*TASK DIRECTIONS*: Precise copying is required. Return the data below in full.

========================================

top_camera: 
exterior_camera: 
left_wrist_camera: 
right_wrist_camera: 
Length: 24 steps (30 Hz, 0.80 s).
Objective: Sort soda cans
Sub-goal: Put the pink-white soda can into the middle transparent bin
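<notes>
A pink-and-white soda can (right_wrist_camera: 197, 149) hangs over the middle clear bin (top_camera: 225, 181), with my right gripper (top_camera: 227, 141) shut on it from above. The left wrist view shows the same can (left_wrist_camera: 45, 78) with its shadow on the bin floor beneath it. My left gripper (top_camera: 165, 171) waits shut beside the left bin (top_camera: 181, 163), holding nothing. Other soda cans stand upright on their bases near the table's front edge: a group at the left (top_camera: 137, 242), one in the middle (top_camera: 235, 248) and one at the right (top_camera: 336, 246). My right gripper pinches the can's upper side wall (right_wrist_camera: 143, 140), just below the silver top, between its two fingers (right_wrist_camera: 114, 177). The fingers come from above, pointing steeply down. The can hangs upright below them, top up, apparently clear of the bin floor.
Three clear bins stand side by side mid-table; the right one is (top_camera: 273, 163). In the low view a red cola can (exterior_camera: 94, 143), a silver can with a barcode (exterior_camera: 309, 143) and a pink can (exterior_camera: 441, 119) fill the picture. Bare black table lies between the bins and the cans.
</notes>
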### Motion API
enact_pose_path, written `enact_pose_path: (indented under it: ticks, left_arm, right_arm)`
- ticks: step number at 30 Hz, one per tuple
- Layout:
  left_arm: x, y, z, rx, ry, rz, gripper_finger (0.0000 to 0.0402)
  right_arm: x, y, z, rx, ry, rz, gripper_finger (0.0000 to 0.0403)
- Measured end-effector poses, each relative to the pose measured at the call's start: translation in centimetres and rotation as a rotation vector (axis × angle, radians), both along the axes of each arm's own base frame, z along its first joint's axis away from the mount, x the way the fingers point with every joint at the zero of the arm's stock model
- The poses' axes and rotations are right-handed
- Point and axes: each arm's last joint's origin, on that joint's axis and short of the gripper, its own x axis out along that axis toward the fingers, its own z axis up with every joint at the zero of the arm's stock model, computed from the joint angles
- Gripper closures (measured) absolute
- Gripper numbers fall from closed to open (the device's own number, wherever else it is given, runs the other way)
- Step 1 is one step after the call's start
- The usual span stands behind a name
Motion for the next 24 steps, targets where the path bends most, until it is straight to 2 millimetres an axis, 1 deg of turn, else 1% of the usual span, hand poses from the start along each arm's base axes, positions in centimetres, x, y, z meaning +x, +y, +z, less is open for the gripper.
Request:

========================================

*OUTPUT FOR THIS TASK*:
top_camera: 
exterior_camera: 
left_wrist_camera: 
right_wrist_camera: 
Length: 24 steps (30 Hz, 0.80 s).
Objective: Sort soda cans
Sub-goal: Put the pink-white soda can into the middle transparent bin
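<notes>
A pink-and-white soda can (right_wrist_camera: 197, 149) hangs over the middle clear bin (top_camera: 225, 181), with my right gripper (top_camera: 227, 141) shut on it from above. The left wrist view shows the same can (left_wrist_camera: 45, 78) with its shadow on the bin floor beneath it. My left gripper (top_camera: 165, 171) waits shut beside the left bin (top_camera: 181, 163), holding nothing. Other soda cans stand upright on their bases near the table's front edge: a group at the left (top_camera: 137, 242), one in the middle (top_camera: 235, 248) and one at the right (top_camera: 336, 246). My right gripper pinches the can's upper side wall (right_wrist_camera: 143, 140), just below the silver top, between its two fingers (right_wrist_camera: 114, 177). The fingers come from above, pointing steeply down. The can hangs upright below them, top up, apparently clear of the bin floor.
Three clear bins stand side by side mid-table; the right one is (top_camera: 273, 163). In the low view a red cola can (exterior_camera: 94, 143), a silver can with a barcode (exterior_camera: 309, 143) and a pink can (exterior_camera: 441, 119) fill the picture. Bare black table lies between the bins and the cans.
</notes>
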### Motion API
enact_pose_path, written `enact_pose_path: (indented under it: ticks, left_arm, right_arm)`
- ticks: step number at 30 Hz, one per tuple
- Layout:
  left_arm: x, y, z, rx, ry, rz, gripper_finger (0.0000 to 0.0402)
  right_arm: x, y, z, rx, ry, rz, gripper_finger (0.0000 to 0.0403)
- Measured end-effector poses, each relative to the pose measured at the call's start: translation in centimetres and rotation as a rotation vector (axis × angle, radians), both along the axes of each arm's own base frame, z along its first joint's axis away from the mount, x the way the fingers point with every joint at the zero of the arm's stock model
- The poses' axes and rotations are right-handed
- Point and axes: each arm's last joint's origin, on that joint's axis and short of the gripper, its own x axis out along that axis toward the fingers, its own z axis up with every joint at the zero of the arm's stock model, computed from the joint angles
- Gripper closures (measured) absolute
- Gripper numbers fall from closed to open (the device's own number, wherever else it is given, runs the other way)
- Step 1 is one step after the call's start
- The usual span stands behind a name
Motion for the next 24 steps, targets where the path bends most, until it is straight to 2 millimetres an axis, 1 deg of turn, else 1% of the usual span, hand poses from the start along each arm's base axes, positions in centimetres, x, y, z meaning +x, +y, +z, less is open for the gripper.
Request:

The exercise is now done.